Dans cette farce un brin nonsensique, totalement irrévérencieuse et amoureusement anarchiste malgré la naïveté affichée (et probablement revendiquée), Kervern et Délépine tire à boulets rouges sur les enseignes commerciales, sur ces nouveaux lieux de sociabilité ultime pourtant déshumanisés et froids. Avec leur humour, les deux originaux revendiquent leur différence par un cinéma qui l’est tout autant, à refuser de se laisser ranger, classer, à refuser de respecter des normes. Souvent loufoque et lunaire, Le Grand Soir a cette sincérité de chaque instant qui le rend attachant et replace une triste réalité vue avec acidité dans un délire barré flirtant avec le délicieusement grotesque et le gentiment doux-dingue à l’image de ses personnages. Des personnages campés par deux excellents comédiens qui se donnent la réplique dans des dialogues et des situations ubuesques délectables. D’un côté un Poelvoorde touchant, qui montre qu’il peut être autre chose que le pitre de service. De l’autre, un Dupontel tantôt hystérique, tantôt clown triste en pleine déchéance, rattrapé de justesse par le décalage de son frère qui vole à son secours. Ces deux antihéros dans une œuvre fourre-tout bordélique proche du western social moderne, sont les plus beaux portraits de marginaux vus dans le cinéma français ces temps-ci.
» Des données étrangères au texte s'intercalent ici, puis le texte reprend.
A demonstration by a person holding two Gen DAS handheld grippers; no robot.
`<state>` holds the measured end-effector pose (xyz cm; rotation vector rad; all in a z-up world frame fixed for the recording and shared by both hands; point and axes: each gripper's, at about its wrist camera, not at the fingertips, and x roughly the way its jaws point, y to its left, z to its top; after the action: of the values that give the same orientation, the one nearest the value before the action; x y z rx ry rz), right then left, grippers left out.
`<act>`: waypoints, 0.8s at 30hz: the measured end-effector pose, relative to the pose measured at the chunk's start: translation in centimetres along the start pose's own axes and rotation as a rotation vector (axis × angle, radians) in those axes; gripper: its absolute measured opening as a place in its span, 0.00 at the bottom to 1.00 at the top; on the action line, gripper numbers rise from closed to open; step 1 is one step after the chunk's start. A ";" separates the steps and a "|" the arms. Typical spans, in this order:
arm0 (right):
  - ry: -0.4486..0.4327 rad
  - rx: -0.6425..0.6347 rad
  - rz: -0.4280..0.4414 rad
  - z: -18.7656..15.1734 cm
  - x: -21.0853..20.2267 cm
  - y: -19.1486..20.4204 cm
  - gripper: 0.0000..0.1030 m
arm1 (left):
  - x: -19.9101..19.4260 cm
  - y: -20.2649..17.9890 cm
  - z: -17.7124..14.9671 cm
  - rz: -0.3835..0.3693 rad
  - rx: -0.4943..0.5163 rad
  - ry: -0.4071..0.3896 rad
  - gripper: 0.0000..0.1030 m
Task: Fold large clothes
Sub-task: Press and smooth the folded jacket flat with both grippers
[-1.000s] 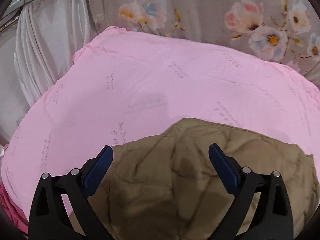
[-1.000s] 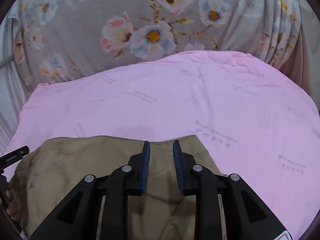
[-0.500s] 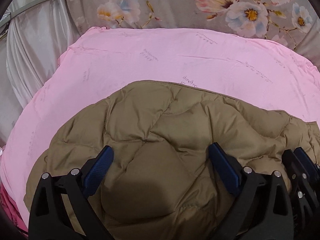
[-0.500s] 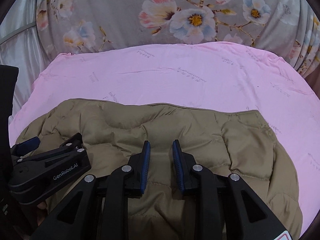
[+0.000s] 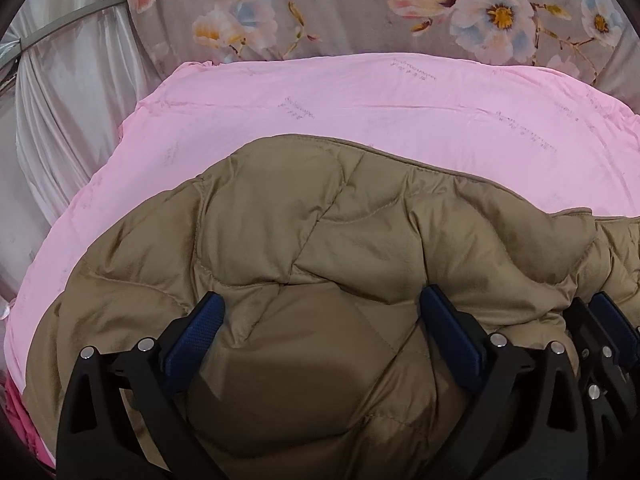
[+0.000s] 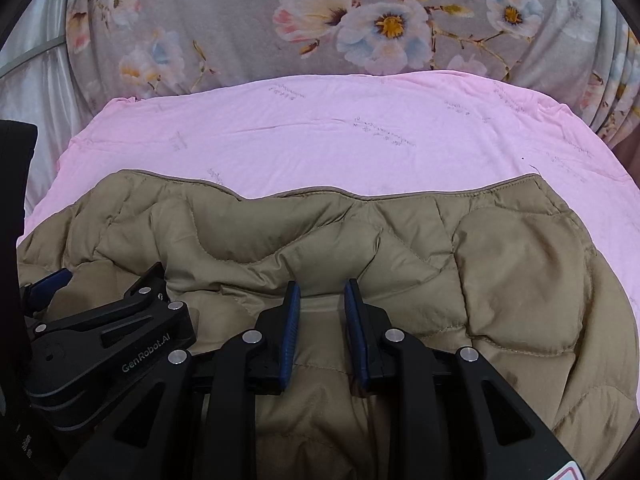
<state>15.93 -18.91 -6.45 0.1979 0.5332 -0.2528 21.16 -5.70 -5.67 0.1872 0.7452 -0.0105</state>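
A tan quilted puffer jacket [image 5: 320, 240] lies on a pink sheet [image 5: 360, 120]; it also shows in the right wrist view [image 6: 400, 248], where the sheet [image 6: 320, 140] lies beyond it. My left gripper [image 5: 320, 328] is wide open just above the jacket, with fabric bulging between its fingers. My right gripper [image 6: 320, 312] has its jaws narrowly apart with a fold of the jacket between the pads. The right gripper shows at the right edge of the left wrist view [image 5: 608, 344]. The left gripper shows at the left of the right wrist view [image 6: 100, 320].
A grey floral fabric [image 6: 360, 20] rises behind the pink sheet. A pale satin drape [image 5: 60, 100] hangs at the left. The pink sheet's left edge [image 5: 24, 320] drops off beside the jacket.
Both views have pulled back and more of the jacket now shows spread over the sheet. The two grippers have come close side by side. The jaw openings look unchanged.
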 end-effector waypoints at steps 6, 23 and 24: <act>-0.001 -0.005 -0.006 0.0 0.3 0.1 0.23 | 0.2 -0.4 -0.1 0.015 0.008 -0.007 0.94; -0.113 0.029 0.106 -3.4 -7.4 0.9 0.29 | -5.4 4.5 -4.0 -0.090 -0.084 -0.009 0.94; -0.112 0.011 0.109 -4.2 -7.7 1.6 0.29 | -5.8 4.7 -4.8 -0.092 -0.086 -0.013 0.94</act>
<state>8.03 -14.90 -5.79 0.2219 0.4087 -0.1598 13.97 -0.60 -4.44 0.0710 0.7394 -0.0676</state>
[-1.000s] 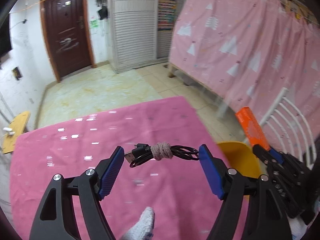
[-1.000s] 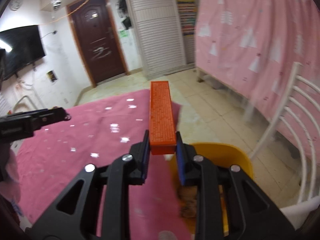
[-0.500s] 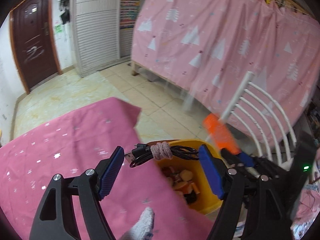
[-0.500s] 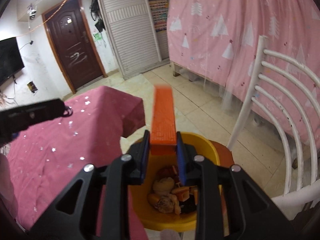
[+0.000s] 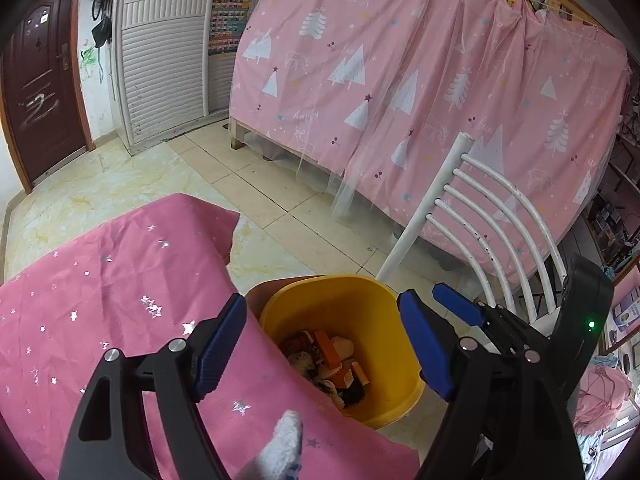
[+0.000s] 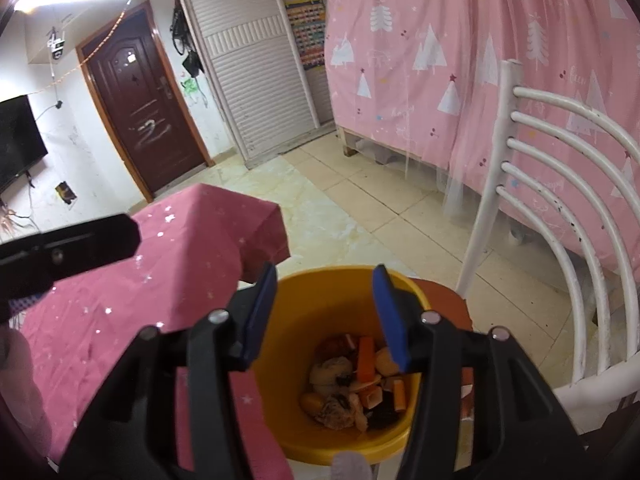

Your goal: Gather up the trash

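Observation:
A yellow bin (image 5: 384,404) (image 6: 320,436) stands just off the edge of the pink-clothed table (image 5: 120,300). It holds mixed trash, with the orange box (image 6: 366,358) (image 5: 326,346) lying on top. My left gripper (image 5: 322,304) hangs over the bin; its jaws are opening and nothing is between them. My right gripper (image 6: 325,276) is also above the bin, jaws opening and empty. I cannot pick out the black cable among the dark scraps in the bin.
The bin rests on a brown seat (image 6: 444,300) of a white slatted chair (image 6: 560,200) (image 5: 500,216). A pink curtain (image 5: 400,80) hangs behind it. Tiled floor (image 6: 340,208) runs to a dark door (image 6: 144,120).
Both grippers swung from over the table to above the bin. The right gripper let go of the orange box, which now lies in the bin. The coiled cable left the left jaws.

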`<state>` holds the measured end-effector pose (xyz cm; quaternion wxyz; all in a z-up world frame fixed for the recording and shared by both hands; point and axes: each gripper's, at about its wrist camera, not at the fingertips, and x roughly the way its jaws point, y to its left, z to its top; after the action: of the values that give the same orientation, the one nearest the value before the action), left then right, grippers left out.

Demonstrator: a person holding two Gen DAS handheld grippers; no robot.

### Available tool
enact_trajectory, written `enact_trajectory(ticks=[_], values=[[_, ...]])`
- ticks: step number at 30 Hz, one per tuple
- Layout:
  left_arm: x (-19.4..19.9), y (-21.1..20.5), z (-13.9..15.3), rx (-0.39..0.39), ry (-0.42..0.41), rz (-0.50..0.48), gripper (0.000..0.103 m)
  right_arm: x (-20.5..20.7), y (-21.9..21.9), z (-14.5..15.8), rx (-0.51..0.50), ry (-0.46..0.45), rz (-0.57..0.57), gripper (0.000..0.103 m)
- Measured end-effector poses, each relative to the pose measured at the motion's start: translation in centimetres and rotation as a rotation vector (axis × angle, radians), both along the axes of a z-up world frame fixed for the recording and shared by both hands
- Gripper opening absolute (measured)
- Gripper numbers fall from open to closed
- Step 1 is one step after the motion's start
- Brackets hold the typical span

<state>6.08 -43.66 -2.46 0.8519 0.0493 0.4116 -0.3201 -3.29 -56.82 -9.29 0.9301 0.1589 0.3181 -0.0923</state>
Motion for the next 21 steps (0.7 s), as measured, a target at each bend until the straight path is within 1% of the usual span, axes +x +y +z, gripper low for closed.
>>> enact_trajectory(ticks=[1, 5, 8, 10, 13, 18, 21], values=[[-0.1, 0.6, 0.2, -0.007, -0.005, 0.005, 0.071, 0.0, 0.3, 0.2, -0.001, -0.006, 0.005, 0.057], [-0.4, 2.8, 1.2, -0.028, -0.033, 0.029, 0.071, -0.2, 1.7, 1.3, -0.002, -0.046, 0.037, 0.067], [-1.0, 5.0, 2.0, -0.037, -0.066, 0.059, 0.074, -0.3, 2.8, 2.1, 0.009, -0.076, 0.056, 0.075], [-1.2, 6.4, 2.4, -0.036, -0.091, 0.083, 0.076, -0.4, 3.8, 2.6, 0.013, -0.096, 0.069, 0.083], [-1.4, 8.6, 3.0, -0.038, -0.125, 0.129, 0.078, -0.1, 5.2, 3.2, 0.006, -0.11, 0.09, 0.085], [-1.4, 11.8, 3.6, -0.038, -0.152, 0.193, 0.081, 0.8, 7.8, 3.6, -0.01, -0.103, 0.139, 0.086], [-1.3, 13.8, 3.7, -0.041, -0.163, 0.233, 0.083, 1.3, 9.7, 3.9, -0.019, -0.1, 0.175, 0.088]])
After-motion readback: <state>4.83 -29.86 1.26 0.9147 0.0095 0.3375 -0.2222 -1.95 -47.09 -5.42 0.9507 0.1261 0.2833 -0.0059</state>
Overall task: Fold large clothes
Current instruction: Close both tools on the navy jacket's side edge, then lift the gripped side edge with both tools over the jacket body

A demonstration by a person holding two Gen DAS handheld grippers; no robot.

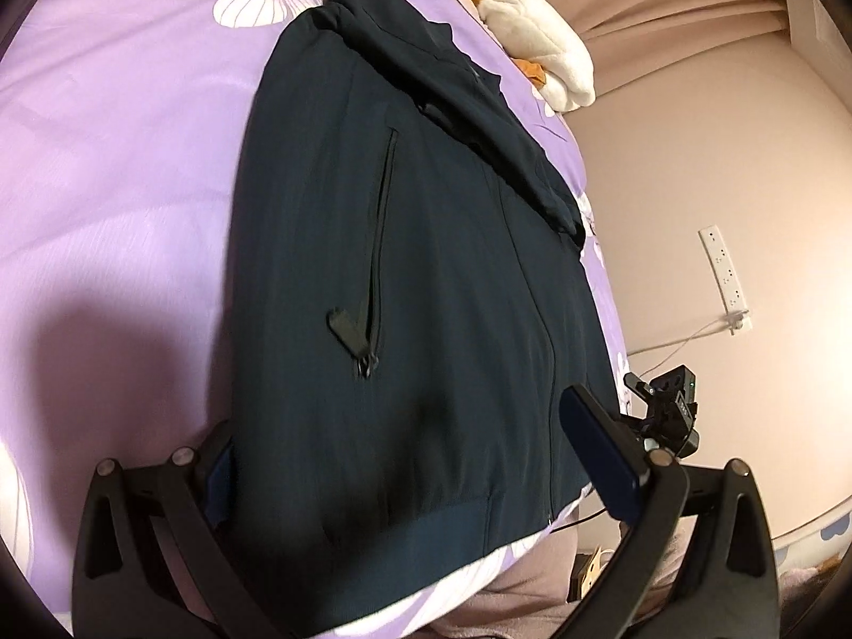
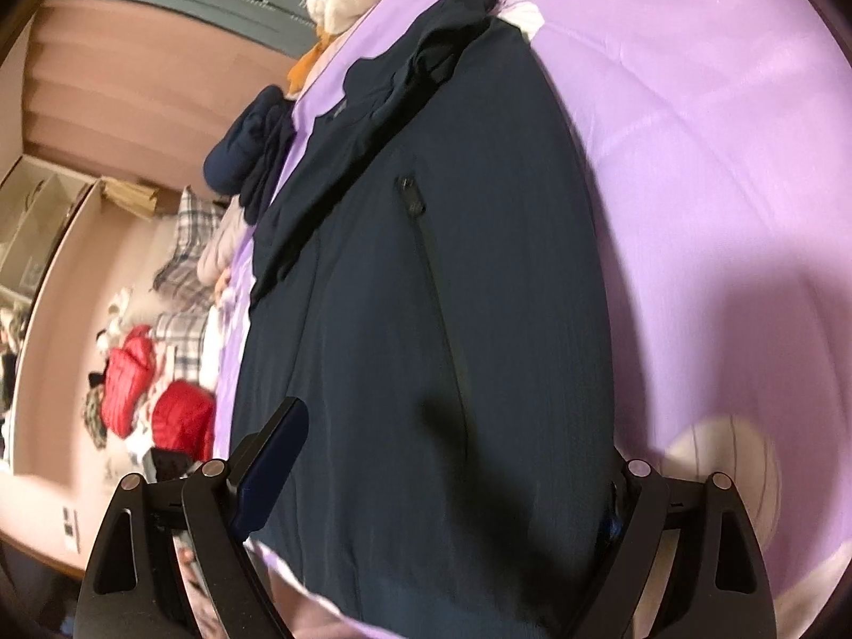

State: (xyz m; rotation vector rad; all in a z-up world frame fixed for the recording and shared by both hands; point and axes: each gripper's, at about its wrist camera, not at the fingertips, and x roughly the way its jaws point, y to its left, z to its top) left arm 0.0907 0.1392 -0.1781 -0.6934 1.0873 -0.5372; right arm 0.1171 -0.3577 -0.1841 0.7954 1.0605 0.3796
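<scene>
1. A dark navy jacket (image 1: 426, 277) lies flat on a bed covered by a purple bedspread (image 1: 117, 170) printed with large white flowers.
2. The jacket's front faces up: a centre zip (image 1: 538, 319) runs along it, and a slanted pocket zip (image 1: 381, 245) with a dark pull tab sits to one side.
3. One sleeve (image 1: 479, 128) is folded across the upper part of the jacket, lying diagonally over the chest.
4. The ribbed hem (image 1: 426, 532) is the part nearest both cameras, close to the bed's edge.
5. The left claw (image 1: 420, 479) is spread wide; its fingers stand either side of the hem region, and nothing is pinched between them.
6. The right claw (image 2: 442, 490) is likewise spread wide over the hem end of the jacket, gripping nothing that can be made out; its right finger is largely hidden at the jacket's edge.
7. A white and orange plush toy (image 1: 538, 48) rests at the far end of the bed, beyond the collar.
8. In the right wrist view, a second dark garment (image 2: 250, 154) is bunched at the bed's side, and red padded clothing (image 2: 160, 394) lies on the floor.
9. A white power strip (image 1: 727, 277) hangs on the pale wall, with a cable leading off it.
</scene>
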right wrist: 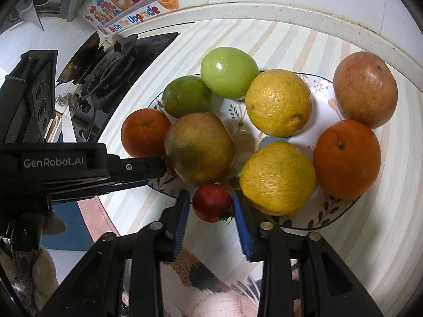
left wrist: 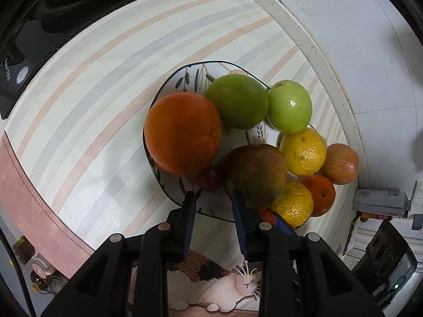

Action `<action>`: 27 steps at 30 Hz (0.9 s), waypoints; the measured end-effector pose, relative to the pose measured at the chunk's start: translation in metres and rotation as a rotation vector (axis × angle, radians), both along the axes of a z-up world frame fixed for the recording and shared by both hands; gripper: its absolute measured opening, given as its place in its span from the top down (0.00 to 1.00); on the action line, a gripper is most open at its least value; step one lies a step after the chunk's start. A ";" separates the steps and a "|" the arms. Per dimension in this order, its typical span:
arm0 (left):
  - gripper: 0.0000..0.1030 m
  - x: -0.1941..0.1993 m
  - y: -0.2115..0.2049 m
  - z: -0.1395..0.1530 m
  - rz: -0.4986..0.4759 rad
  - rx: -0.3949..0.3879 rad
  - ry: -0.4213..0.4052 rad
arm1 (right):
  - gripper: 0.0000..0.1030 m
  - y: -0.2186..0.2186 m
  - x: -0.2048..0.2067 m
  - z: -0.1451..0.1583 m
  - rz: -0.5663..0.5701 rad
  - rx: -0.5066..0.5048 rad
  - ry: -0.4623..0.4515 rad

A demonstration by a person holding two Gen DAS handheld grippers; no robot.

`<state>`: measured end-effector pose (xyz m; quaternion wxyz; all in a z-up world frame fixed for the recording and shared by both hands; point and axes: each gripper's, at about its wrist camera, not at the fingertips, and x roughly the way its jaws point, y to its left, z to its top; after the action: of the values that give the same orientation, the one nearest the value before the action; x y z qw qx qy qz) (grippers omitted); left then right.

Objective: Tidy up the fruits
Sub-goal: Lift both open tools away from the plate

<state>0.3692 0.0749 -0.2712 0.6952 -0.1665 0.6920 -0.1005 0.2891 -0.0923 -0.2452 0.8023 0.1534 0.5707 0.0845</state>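
A leaf-patterned plate [left wrist: 185,75] [right wrist: 321,85] holds several fruits: a big orange [left wrist: 182,133], two green fruits [left wrist: 238,101] [left wrist: 289,107], yellow citrus [right wrist: 279,103] [right wrist: 276,178], a brown-green mango [left wrist: 255,175] [right wrist: 199,148], a small red fruit [right wrist: 211,202] and a small orange [right wrist: 346,158]. A reddish apple [right wrist: 366,88] sits at the plate's far rim. My left gripper [left wrist: 214,198] is open at the plate's near edge, its right finger touching the mango. My right gripper [right wrist: 210,202] is open with the small red fruit between its fingers; pad contact is unclear.
The plate stands on a striped cloth [left wrist: 92,92] on a round table with a pale rim [left wrist: 325,60]. A black stove [right wrist: 111,63] lies beyond the table on the left. A spray can [left wrist: 380,199] stands off the table's right edge.
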 end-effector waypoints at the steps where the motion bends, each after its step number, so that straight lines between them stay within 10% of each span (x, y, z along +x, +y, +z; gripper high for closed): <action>1: 0.75 -0.002 0.001 0.002 -0.005 0.011 -0.006 | 0.47 0.000 -0.002 0.003 0.001 0.007 -0.001; 11: 0.38 -0.035 0.013 0.041 -0.029 0.160 -0.135 | 0.10 -0.023 -0.036 0.049 -0.057 -0.106 -0.023; 13: 0.16 -0.048 0.013 0.051 -0.044 0.207 -0.169 | 0.10 -0.032 -0.044 0.061 -0.074 -0.155 -0.021; 27: 0.06 -0.130 -0.017 0.130 -0.019 0.384 -0.370 | 0.07 -0.071 -0.103 0.142 -0.066 -0.272 -0.122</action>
<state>0.2395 0.0583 -0.1414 0.8279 -0.0038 0.5609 -0.0027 0.1860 -0.1636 -0.1033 0.8511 0.0567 0.5218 -0.0108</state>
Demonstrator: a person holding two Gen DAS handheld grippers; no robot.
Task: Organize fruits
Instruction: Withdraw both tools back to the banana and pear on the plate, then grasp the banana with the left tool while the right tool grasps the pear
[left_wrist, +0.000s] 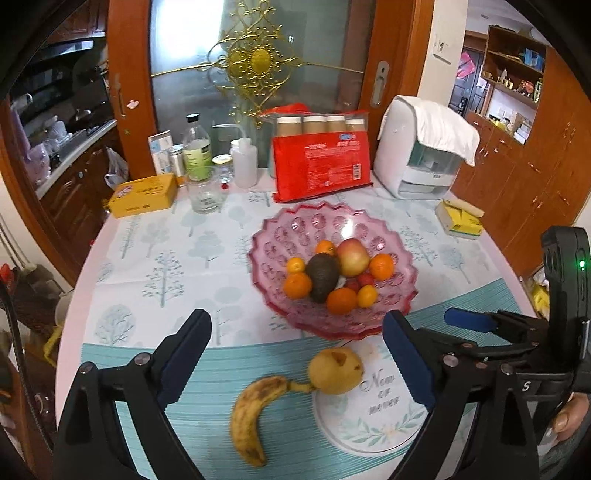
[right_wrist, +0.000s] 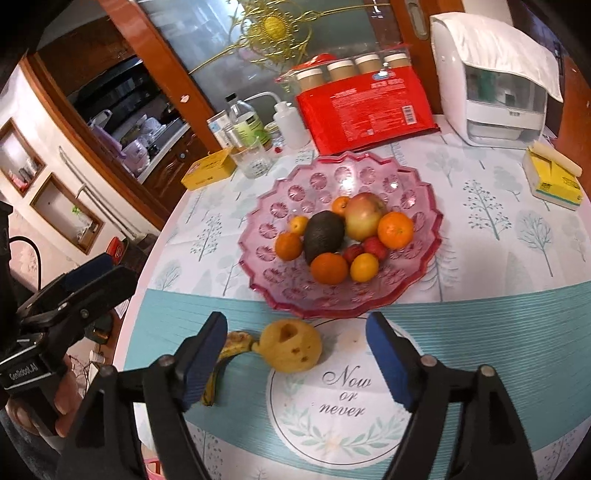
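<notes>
My left gripper hangs released over the near table edge, its jaws wide above a spotted banana lying on the teal cloth. Touching the banana's stem at right sits a yellow pear, framed by my right gripper, also spread and empty. Beyond, a pink bowl holds oranges, an avocado and an apple.

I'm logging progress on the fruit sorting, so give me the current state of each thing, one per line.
Left gripper: open, empty.
Right gripper: open, empty.
Banana: on the tablecloth, outside the bowl.
Pear: on the tablecloth, touching the banana's stem.
Pink bowl: upright, holding fruit.
Avocado: in the bowl.
</notes>
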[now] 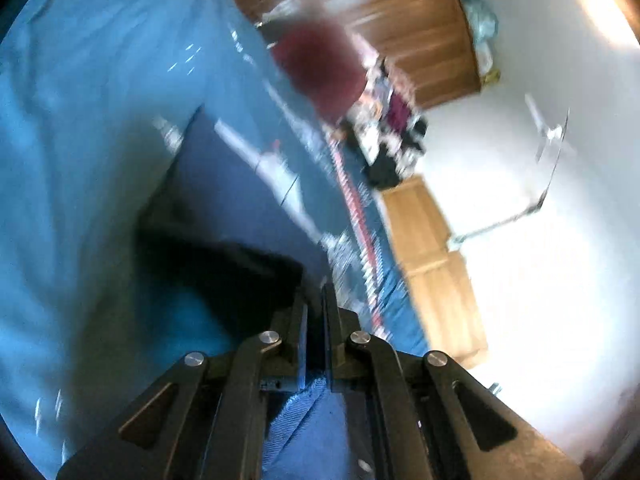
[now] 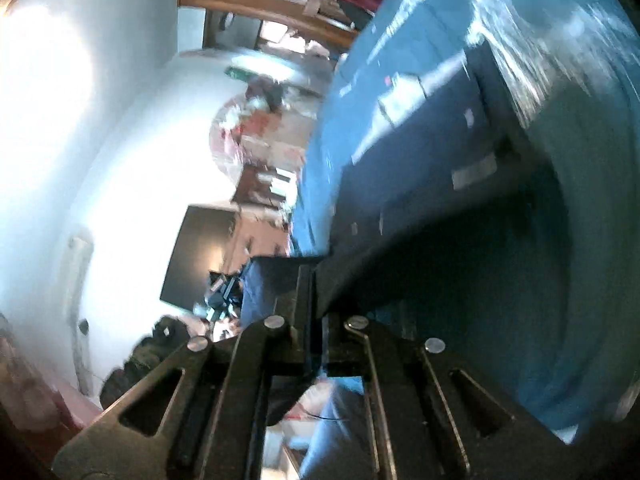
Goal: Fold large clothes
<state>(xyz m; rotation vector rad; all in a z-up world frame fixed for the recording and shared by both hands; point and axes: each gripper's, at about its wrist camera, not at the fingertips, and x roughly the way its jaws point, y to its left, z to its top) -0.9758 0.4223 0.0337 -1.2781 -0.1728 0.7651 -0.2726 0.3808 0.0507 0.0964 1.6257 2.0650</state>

Le coup aurait presque pu être total si l’énergie déployée à alimenter cette excentricité ne devenait pas finalement un peu épuisante à la longue. On ne doute pas de la sincérité des deux cinéastes mais ils n’ont pas la poésie du décalage d’un Kaurismaki même s’ils s’en approchent et leur critique sociale finit par tourner un peu en rond et à vide à force d’agiter la pellicule dans tous les sens sous la sacro-sainte hymne punk du « contre permanent » en clamant joyeusement qu’il faut tout renverser. Le Grand Soir, comme son récit, se résume à une posture contre les règles, contre la norme, dans un discours un peu vain et naïf duquel ressortent quelques vérités factuelles et bons mots mais qui font sourire un temps avant de lasser. La lucidité du constat fait plus tenir le film que la finalité qui se cogne contre les limites des idées proposées par l’esprit punko-anarchiste.